Erdogan’s risky Syrian incursion

January 24, 2018
Recep Tayyip Erdogan
Recep Tayyip Erdogan

Turkey’s assault on the Kurds in the Afrin enclave in northern Syria complicates an already complex political and military situation. President Recep Tayyip Erdogan says the Syrian Kurds of the YPG are terrorists closely linked to Turkey’s own Kurdish rebels, the PKK, branded worldwide as a terrorist organization. The Afrin enclave, to the north of Aleppo, is controlled by the Syrian Democratic Forces (SDF) which comprise various parties opposed to the Assad dictatorship but are nevertheless dominated by the YPG.
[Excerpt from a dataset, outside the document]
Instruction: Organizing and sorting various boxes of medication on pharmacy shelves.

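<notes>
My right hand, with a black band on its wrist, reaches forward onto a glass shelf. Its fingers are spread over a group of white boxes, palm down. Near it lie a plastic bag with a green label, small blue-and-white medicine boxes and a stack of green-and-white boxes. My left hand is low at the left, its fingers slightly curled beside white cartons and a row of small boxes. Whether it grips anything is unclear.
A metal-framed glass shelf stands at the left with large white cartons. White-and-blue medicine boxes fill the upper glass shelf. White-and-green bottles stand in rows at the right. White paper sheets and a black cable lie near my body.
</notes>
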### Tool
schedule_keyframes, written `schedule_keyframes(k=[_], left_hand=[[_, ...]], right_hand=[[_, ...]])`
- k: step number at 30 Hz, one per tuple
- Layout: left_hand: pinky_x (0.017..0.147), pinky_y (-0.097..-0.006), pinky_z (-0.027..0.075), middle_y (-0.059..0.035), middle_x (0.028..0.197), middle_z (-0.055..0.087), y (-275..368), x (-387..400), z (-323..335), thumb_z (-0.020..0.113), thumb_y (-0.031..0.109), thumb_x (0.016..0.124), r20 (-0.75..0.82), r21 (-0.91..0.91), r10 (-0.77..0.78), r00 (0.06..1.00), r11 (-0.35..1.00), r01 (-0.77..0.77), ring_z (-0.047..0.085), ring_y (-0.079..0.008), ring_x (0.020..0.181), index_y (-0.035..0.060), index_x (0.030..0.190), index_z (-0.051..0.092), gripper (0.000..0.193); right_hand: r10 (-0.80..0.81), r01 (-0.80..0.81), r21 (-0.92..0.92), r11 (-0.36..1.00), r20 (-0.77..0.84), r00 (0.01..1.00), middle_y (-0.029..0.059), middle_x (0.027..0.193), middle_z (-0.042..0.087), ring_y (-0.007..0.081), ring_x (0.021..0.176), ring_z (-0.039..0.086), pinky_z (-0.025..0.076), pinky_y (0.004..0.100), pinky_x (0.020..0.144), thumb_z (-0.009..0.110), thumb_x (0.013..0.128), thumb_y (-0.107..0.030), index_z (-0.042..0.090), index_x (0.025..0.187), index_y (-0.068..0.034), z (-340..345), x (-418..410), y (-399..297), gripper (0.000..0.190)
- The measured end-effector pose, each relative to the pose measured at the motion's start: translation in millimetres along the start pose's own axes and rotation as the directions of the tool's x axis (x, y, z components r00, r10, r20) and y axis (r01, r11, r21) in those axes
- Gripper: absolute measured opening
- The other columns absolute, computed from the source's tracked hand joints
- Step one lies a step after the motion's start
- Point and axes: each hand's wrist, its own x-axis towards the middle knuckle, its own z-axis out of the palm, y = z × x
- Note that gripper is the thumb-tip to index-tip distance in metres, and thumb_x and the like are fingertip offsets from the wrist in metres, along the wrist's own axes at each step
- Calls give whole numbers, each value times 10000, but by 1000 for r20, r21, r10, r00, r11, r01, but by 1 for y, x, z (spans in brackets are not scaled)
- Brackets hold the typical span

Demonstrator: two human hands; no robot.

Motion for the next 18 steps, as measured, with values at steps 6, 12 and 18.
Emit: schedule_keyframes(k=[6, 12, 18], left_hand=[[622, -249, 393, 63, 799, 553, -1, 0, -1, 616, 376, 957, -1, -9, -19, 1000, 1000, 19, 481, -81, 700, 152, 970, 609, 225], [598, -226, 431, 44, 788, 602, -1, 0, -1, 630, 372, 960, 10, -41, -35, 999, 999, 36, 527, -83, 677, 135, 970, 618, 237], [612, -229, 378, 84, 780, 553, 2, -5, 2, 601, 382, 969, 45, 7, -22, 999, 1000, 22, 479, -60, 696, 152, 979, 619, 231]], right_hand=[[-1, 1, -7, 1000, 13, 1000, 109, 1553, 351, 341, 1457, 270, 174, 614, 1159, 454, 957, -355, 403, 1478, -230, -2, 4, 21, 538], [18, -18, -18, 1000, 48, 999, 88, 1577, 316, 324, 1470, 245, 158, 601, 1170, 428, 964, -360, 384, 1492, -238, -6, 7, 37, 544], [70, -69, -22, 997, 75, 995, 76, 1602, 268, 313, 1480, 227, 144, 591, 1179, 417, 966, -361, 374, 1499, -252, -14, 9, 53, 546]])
The SDF has been backed by Washington, which has given money, arms and training. Until recently, Russia also had a military presence in the enclave. In the kaleidoscope of alliances, Moscow had itself given support to the YPG in its fight against Daesh (the self-proclaimed IS) on the basis that the YPG did not attack Damascus’ forces. Seemingly on the table was some vague idea that Assad would tolerate an autonomous Kurdish region in the northeast of the country.

For a long time, Turkey did little to stop the flow to Daesh of recruits, arms and money across its territory, apparently on the basis that the terrorists were assaulting its enemy, the Assad regime. An indirect result of that neglect, whether it was calculated or inadvertent, was to empower the YPG, which had itself been attacked by Daesh. The spectacle of the desperate struggle for the Kurdish-Syrian border town of Kobane in 2015 caused international outrage as substantial Turkish forces sat in their own territory on hills overlooking the besieged town and stopped any help being sent over the border to the hard-pressed Kurdish fighters of the YPG. When Ankara finally relented and allowed Kurds in Turkey to help in Kobane, the terrible battle against Daesh - which Turkey had vowed, publicly at least, to crush - was almost won.
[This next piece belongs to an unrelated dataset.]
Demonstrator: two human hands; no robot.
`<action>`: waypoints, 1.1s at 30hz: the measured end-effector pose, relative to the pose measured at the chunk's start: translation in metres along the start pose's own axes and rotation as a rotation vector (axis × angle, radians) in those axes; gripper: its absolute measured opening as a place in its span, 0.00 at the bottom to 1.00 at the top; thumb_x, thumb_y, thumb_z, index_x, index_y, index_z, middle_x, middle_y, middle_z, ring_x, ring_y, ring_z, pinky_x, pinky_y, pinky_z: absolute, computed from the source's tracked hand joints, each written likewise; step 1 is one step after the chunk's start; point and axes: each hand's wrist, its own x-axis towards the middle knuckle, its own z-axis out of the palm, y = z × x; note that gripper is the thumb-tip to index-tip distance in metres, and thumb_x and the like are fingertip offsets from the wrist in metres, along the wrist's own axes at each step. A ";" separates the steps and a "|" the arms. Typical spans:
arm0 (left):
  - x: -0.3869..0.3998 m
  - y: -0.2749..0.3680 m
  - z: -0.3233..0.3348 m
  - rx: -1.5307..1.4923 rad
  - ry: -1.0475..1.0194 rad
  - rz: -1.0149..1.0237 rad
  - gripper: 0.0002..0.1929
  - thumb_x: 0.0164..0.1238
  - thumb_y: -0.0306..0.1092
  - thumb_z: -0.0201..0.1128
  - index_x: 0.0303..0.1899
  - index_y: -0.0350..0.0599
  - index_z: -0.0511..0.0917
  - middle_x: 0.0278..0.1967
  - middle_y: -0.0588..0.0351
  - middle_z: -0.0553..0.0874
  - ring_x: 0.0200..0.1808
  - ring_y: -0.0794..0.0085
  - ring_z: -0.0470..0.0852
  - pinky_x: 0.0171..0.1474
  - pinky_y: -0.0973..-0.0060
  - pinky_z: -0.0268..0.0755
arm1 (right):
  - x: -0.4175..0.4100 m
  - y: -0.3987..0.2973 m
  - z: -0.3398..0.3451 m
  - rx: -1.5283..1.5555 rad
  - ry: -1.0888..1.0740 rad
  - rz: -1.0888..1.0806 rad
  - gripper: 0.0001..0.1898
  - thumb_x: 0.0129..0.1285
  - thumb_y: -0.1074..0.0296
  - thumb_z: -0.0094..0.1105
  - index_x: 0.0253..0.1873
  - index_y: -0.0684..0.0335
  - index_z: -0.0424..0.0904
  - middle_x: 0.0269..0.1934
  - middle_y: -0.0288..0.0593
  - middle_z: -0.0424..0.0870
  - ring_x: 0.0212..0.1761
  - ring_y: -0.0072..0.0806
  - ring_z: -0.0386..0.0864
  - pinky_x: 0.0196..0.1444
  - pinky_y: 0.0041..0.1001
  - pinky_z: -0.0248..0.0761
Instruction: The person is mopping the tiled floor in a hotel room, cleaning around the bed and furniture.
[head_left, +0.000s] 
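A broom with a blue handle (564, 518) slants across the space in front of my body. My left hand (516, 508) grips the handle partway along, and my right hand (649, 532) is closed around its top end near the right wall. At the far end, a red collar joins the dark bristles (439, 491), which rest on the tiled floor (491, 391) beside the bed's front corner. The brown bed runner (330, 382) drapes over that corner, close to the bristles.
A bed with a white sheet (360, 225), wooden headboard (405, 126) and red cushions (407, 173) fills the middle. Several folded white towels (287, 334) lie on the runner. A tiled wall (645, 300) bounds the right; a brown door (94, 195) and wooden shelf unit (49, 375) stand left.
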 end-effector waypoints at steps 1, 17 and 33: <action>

But Kobane led directly to the Daesh suicide bombing of a Kurdish youth gathering in the Turkish border town of Suruc. The terrorist killed 33 and injured 105. A few days later two Turkish policemen were murdered in dubious circumstances. Ankara characterized the crime as a revenge attack for failures by the security authorities in Suruc. This was the point at which Erdogan tore up the 2013 peace deal he had cut with imprisoned PKK leader Abdullah Ocalan and restarted the war against Kurdish militants.

The Afrin incursion, like the attacks into Kurdish territory in Iraq, is an attempt by Erdogan to crush once and for all a PKK insurgency that began originally in 1984. Maybe the YPG’s apparent deal with Assad makes them a more legitimate target for Ankara. Meanwhile, Russian president Vladimir Putin, with whom Erdogan is now on very good terms, is pleased to see increased tensions between Ankara and Washington. The Americans are protesting the Turkish attack on their SDF surrogates. Turkish-US relations have not been at such a low ebb in 70 years.

But the Afrin incursion is fraught with risks for Erdogan. Generals will always tell their political masters that every military action they are ordered to undertake must have a clear objective and a feasible end. Turkish troops, however disciplined and well-equipped, do not face an easy struggle against battle-hardened YPG fighters. The end game is unclear. The only certainty is that Erdogan’s invasion is going to add to the myriad of uncertainties that already confront the region.